> [Problem details]:
Repeat the listing beneath this line exactly, keeping every character.

[Data — start]

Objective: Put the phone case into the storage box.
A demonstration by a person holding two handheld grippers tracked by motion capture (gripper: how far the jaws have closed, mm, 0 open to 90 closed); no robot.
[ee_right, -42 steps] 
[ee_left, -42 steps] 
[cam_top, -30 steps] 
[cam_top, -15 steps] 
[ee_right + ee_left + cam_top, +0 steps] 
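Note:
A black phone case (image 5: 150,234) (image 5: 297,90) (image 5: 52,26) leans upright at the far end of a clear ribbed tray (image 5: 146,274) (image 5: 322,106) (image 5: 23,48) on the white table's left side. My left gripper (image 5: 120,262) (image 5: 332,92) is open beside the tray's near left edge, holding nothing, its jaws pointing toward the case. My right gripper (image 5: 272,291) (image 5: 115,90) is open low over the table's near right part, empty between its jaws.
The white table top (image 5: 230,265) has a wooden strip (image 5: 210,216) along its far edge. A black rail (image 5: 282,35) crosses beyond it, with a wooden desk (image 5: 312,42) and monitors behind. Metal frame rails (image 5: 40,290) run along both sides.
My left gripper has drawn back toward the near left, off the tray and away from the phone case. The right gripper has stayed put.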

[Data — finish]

> [Solution for this problem]:
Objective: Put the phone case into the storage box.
A demonstration by a person holding two handheld grippers tracked by motion capture (gripper: how far the jaws have closed, mm, 0 open to 90 closed); no robot.
[ee_right, -42 steps] 
[ee_left, -42 steps] 
[cam_top, -30 steps] 
[cam_top, -15 steps] 
[ee_right + ee_left + cam_top, +0 steps] 
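Note:
A black phone case (image 5: 150,234) (image 5: 297,90) (image 5: 52,26) leans upright at the far end of a clear ribbed tray (image 5: 146,274) (image 5: 322,106) (image 5: 23,48) on the white table's left side. My left gripper (image 5: 120,262) (image 5: 332,92) is open beside the tray's near left edge, holding nothing, its jaws pointing toward the case. My right gripper (image 5: 272,291) (image 5: 115,90) is open low over the table's near right part, empty between its jaws.
The white table top (image 5: 230,265) has a wooden strip (image 5: 210,216) along its far edge. A black rail (image 5: 282,35) crosses beyond it, with a wooden desk (image 5: 312,42) and monitors behind. Metal frame rails (image 5: 40,290) run along both sides.
My left gripper has drawn back toward the near left, off the tray and away from the phone case. The right gripper has stayed put.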

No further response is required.